**Exercise instructions:** Write out, without any change, the lines in the material below that run from the line with "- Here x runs" through the line with "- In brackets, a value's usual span", both included.
────────
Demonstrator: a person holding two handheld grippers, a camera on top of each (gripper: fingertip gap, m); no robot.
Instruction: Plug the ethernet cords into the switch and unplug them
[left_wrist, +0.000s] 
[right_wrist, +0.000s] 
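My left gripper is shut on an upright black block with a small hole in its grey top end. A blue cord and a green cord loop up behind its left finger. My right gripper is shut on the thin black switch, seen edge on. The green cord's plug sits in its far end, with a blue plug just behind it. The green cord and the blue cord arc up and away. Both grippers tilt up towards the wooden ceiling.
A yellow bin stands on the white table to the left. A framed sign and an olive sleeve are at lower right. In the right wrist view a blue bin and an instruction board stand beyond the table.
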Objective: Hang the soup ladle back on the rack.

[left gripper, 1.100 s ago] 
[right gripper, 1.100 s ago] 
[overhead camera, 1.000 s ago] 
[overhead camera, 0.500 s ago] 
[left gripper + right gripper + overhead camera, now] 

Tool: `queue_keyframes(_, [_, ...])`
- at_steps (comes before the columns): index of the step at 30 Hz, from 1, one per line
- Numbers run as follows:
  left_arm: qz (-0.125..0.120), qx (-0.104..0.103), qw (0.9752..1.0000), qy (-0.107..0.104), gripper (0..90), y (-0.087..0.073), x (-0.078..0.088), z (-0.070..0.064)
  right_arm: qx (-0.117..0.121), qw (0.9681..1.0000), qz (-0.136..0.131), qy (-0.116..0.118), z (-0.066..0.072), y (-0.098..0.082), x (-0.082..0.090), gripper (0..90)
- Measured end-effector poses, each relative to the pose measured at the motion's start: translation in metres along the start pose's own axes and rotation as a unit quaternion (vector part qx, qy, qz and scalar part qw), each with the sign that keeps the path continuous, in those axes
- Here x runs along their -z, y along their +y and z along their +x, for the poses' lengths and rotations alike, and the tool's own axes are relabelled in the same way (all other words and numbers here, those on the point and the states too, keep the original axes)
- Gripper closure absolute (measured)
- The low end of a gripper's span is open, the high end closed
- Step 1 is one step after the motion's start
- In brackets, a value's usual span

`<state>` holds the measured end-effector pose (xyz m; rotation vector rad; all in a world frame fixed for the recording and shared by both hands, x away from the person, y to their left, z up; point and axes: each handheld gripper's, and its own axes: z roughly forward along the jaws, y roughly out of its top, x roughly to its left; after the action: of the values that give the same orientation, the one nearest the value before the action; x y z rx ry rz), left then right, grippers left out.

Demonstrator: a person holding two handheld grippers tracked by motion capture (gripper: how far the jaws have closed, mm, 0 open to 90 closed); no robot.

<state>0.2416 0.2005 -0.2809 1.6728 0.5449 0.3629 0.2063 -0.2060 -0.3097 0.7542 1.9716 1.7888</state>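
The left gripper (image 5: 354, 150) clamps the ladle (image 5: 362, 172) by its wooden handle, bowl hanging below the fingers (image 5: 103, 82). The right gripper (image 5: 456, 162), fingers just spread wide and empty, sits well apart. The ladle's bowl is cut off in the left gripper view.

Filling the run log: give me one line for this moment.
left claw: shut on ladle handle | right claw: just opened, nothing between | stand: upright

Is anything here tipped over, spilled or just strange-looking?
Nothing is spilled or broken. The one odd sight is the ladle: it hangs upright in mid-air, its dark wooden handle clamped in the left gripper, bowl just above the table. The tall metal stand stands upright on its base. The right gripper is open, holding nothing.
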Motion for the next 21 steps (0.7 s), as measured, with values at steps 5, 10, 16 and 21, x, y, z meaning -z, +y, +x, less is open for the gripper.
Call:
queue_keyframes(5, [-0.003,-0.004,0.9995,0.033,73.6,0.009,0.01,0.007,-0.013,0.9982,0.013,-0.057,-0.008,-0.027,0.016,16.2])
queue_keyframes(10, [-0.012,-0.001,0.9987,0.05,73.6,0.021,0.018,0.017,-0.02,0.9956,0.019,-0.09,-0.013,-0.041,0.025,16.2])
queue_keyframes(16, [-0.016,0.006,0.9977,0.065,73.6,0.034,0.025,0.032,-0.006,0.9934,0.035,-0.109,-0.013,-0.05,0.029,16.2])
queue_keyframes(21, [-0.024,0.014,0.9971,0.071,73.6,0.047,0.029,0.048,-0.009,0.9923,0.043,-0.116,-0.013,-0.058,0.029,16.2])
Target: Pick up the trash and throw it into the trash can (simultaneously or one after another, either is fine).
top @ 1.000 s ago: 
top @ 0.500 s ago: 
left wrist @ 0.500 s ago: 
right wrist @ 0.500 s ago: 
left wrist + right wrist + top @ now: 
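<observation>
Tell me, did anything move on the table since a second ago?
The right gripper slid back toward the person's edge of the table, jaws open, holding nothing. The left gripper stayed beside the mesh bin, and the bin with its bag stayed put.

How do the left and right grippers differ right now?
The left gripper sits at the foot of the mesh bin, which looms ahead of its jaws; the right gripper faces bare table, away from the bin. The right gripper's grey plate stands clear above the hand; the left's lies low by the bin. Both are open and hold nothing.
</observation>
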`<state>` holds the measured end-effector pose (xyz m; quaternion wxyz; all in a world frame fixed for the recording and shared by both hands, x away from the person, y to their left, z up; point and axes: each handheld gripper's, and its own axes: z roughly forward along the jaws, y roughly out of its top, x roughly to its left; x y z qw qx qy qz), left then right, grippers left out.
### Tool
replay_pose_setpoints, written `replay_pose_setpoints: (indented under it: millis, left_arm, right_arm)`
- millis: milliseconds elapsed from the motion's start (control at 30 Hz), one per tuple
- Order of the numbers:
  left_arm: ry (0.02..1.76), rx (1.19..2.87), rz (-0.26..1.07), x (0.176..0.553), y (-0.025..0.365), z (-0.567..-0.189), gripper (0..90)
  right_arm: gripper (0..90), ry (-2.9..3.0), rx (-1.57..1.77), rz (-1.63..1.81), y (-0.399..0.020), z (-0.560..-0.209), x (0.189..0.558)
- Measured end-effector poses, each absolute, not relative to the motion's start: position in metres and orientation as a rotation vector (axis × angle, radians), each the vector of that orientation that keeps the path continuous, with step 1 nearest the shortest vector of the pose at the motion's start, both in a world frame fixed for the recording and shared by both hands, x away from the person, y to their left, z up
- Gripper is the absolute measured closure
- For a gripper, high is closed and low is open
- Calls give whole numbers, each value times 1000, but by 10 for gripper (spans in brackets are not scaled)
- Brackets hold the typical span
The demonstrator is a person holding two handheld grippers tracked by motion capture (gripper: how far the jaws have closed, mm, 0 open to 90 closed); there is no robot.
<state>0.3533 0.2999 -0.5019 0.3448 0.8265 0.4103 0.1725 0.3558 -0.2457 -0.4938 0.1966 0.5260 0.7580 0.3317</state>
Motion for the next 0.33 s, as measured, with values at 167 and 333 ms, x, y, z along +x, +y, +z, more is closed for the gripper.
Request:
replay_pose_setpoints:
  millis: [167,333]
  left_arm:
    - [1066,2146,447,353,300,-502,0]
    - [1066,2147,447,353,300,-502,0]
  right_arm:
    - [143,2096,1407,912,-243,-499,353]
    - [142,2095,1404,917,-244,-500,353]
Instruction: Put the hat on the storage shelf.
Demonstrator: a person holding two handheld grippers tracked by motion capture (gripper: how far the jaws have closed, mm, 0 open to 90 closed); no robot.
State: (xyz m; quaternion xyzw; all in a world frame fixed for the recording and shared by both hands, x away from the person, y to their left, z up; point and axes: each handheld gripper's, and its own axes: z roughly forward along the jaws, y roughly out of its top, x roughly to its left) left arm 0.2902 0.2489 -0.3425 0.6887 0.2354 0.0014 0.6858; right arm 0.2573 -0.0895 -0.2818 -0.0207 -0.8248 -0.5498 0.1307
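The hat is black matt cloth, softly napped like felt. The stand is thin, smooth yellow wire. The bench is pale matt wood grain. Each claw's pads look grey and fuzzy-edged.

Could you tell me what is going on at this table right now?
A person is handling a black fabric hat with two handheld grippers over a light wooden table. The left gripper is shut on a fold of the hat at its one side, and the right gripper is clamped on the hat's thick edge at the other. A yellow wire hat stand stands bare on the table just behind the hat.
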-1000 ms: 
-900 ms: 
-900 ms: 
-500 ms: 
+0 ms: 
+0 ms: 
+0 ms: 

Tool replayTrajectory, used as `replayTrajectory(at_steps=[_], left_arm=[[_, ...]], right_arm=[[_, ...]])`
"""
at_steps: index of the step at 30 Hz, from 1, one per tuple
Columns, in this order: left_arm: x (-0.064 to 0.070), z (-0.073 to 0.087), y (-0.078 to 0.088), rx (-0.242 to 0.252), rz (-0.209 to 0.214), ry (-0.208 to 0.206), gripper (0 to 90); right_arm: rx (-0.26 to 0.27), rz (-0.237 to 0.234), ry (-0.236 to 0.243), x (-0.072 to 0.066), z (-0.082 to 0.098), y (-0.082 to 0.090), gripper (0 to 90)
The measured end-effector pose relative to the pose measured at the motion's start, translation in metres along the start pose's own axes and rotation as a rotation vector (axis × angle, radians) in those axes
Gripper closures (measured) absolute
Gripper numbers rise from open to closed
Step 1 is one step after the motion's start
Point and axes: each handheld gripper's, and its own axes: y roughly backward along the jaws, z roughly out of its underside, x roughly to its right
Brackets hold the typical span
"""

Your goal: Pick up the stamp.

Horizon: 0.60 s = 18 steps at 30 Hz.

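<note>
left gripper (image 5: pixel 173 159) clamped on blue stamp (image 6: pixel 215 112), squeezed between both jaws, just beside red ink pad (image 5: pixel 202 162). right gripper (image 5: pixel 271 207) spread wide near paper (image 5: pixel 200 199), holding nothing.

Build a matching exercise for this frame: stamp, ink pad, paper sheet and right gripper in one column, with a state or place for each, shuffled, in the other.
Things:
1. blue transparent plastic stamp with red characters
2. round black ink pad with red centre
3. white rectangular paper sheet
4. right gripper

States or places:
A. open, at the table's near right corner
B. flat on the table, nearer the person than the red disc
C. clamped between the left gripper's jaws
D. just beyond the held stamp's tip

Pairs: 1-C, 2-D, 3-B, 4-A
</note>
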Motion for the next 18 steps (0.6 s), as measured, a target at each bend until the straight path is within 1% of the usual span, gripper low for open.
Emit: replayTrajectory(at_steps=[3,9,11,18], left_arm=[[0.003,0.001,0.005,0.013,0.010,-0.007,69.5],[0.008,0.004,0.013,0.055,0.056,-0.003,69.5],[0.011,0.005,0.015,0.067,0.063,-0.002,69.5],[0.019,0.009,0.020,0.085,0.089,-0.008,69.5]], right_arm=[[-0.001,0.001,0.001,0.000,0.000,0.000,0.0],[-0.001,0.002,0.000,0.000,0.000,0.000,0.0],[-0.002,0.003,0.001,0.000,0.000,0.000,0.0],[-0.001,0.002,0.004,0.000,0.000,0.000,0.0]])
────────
**Answer to this problem:**
- Here x runs along their -z, y along their +y and z along their +x, for the poses' lengths and rotations alike, and the tool's own axes are relabelled in the same way (all other words and numbers here, those on the point and the states too, keep the original axes)
- Gripper closure absolute (measured)
- The low end of a gripper's span is open, the high end closed
- Step 1 is one step after the motion's start
- In brackets, a value's usual span

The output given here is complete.